1 Introduction

1.1 Structure of the book

The book is organized into four parts.

Part I: Foundations covers a variety of topics, including research computing, statistics, causal inference, and some details of data sets commonly used in accounting research. This part of the book covers material often not included in the formal coursework of a PhD in accounting. For example, material related to statistics and causal inference is often assumed to be covered in coursework in statistics and econometrics rather than in the accounting-specific courses. Material on research computing and detailed investigation of data sets is generally not covered in PhD coursework at all, with the typical approach being for these skills and knowledge to be picked up informally.

Assuming very little in terms of prior knowledge, Part I: Foundations covers core concepts and skills in data analysis, statistics, and causal inference.

Chapter 1 provides an introduction to the book, including a reading guide and instructions for setting up your computer.
Given the centrality of data skills to getting the full value out of this book, we provide a fast-paced tutorial-style introduction to Python and Python Polars in Chapter 2.
As we assume very little knowledge of statistics and regression analysis, we provide an introduction to the basics of regression analysis in Chapter 3.
Chapter 4 builds on Chapter 3 to provide an introduction to elements of causal inference.
Chapter 5 provides an introduction to statistical inference, which is a core part of empirical accounting research.

Part I: Foundations introduces key data sets frequently used in empirical accounting research.
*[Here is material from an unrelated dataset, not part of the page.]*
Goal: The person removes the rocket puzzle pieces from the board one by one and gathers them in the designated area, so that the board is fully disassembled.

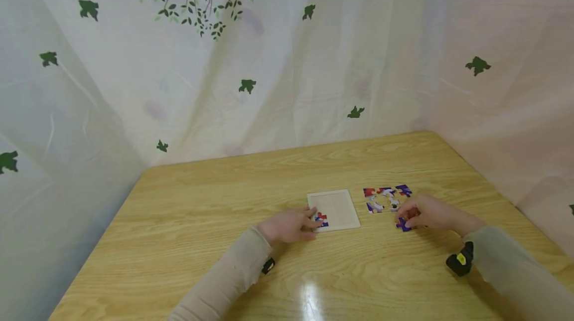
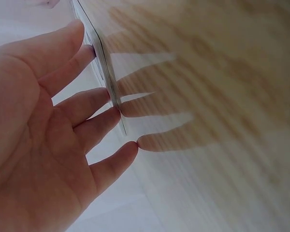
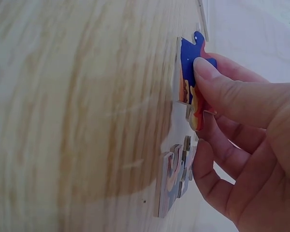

Chapters 6 and 8 provide an introduction to Compustat and accessing data through WRDS.
Chapter 7 discusses the linking of data sets from different providers with a focus on linking financial statement data from Compustat with stock return data from CRSP.
We wrap up Part I with Chapter 9, which provides additional data skills useful for both later chapters and (we hope) readers’ own research efforts.

Part I provides the foundations for the remaining parts of the book. Depending on the preferences of readers and instructors, one could either continue with Part II: Capital Markets Research or skip ahead to Part III: Causal Inference. While some parts of Part III draw on skills and concepts covered in Part II, we flag such instances in each case.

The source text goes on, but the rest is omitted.